1)Big cuts close the door to historical development pathways.  Most of the OECD countries went through a major industrialization phase that was hugely polluting.  China is going through this today on an unprecedented scale. While I think these pathways are, by and large, dead ends for development anyway these days, the fact is that a global climate deal more or less demands that currently poor countries abandon the very methods that we in the wealthier countries used to get to our current status.  This, by the way, is why there is a transfer of money and technology being built into the agreement – because the wealthy countries are not completely hypocritical, and therefore recognize that creating new development pathways will be expensive and beyond the means of most currently-poor countries.  If we are going to demand they change what they are doing, we should at least contribute financially to those changes.  So the next time you hear this deal called a huge wealth transfer, feel free to remind the speaker that the age of exploration, through colonialism, through the first 40 or so years of free trade was a giant wealth transfer from poor to rich.  We are only partially answering for that, no matter how large the transfers built into a climate agreement.

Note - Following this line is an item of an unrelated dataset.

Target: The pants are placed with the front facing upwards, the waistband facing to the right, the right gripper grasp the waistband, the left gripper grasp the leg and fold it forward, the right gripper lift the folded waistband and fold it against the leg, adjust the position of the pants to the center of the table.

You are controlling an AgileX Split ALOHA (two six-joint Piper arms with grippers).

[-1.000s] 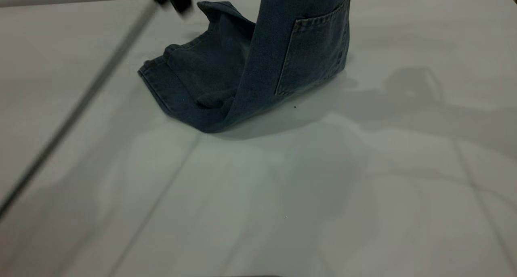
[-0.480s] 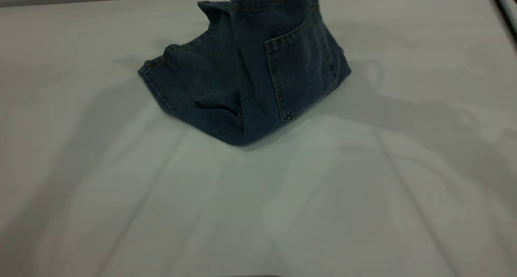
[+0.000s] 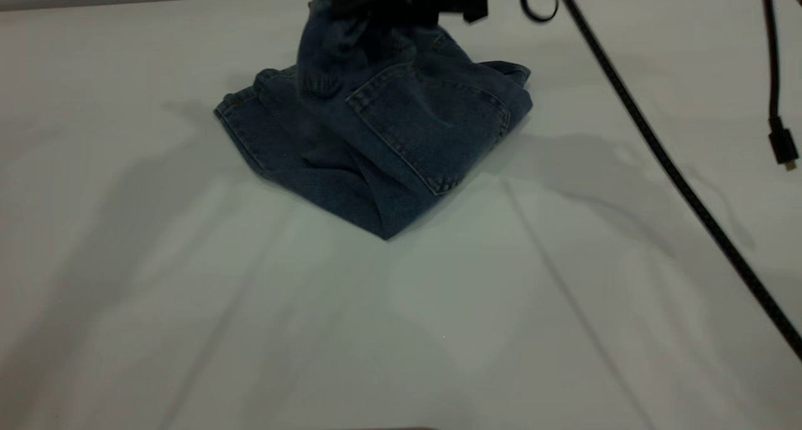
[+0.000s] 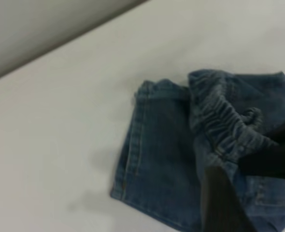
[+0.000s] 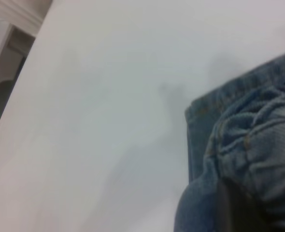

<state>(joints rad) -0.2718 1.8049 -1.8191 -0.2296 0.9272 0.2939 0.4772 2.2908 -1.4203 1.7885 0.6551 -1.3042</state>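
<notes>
White table (image 3: 188, 292); right gripper (image 3: 401, 4) clamps pants (image 3: 401, 135); left wrist shows waistband (image 4: 229, 125).

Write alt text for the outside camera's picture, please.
Dark blue denim pants lie bunched on a white table, back pocket up, their top gathered under a black robot hand at the upper edge. Black cables cross the right side.

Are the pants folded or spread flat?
Folded: the pants lie bunched, waistband doubled over the legs, back pocket up.
</notes>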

2) While we in the US like to point at China’s and (to a lesser extent) India’s total emissions as an argument they have to accept big cuts, and use the argument that 80% of future emissions growth will come from poorer countries to argue for cuts to all emissions, these demands fail to account for the per-person production of these emissions.  The Washington Post has two graphics, which they ran on their front page on December 10th, that capture this issue perfectly.  First, the total emissions graphic:

Yeah, that looks pretty bad – China produces more emissions than we do, and India is catching up quick.  Man, we’d better get those people under control . . . right?  Well, no . . .

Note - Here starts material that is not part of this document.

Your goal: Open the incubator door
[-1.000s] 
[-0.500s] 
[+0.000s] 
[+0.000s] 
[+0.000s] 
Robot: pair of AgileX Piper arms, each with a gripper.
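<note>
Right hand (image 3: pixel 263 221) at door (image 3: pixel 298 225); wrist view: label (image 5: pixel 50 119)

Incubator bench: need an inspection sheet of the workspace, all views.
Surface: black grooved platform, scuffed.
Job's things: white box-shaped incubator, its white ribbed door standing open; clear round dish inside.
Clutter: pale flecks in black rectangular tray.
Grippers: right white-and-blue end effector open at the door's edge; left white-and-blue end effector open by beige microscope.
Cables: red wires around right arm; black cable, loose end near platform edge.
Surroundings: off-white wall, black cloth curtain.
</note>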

Yep, per capita we in the US are big emissions hogs – per person, we crank out 385% of the average Chinese person, and a boggling 1333% more emissions than the average Indian.  Hell, Iran looks bad compared to China when we get down to per-person use.  This is the sticking point – what right do we in the US have to be sloppy with our emissions, yet demand cuts of everyone else?

Building a global deal that addresses both of these issues is damn near to impossible – we need to control total emissions, but at the same time recognize that not everyone emits equally.  Addressing the first of these is politically unpalatable for the poorer countries.  Addressing the latter is unpalatable here in the US and in many other wealthy countries. The result: weak global agreements that address neither.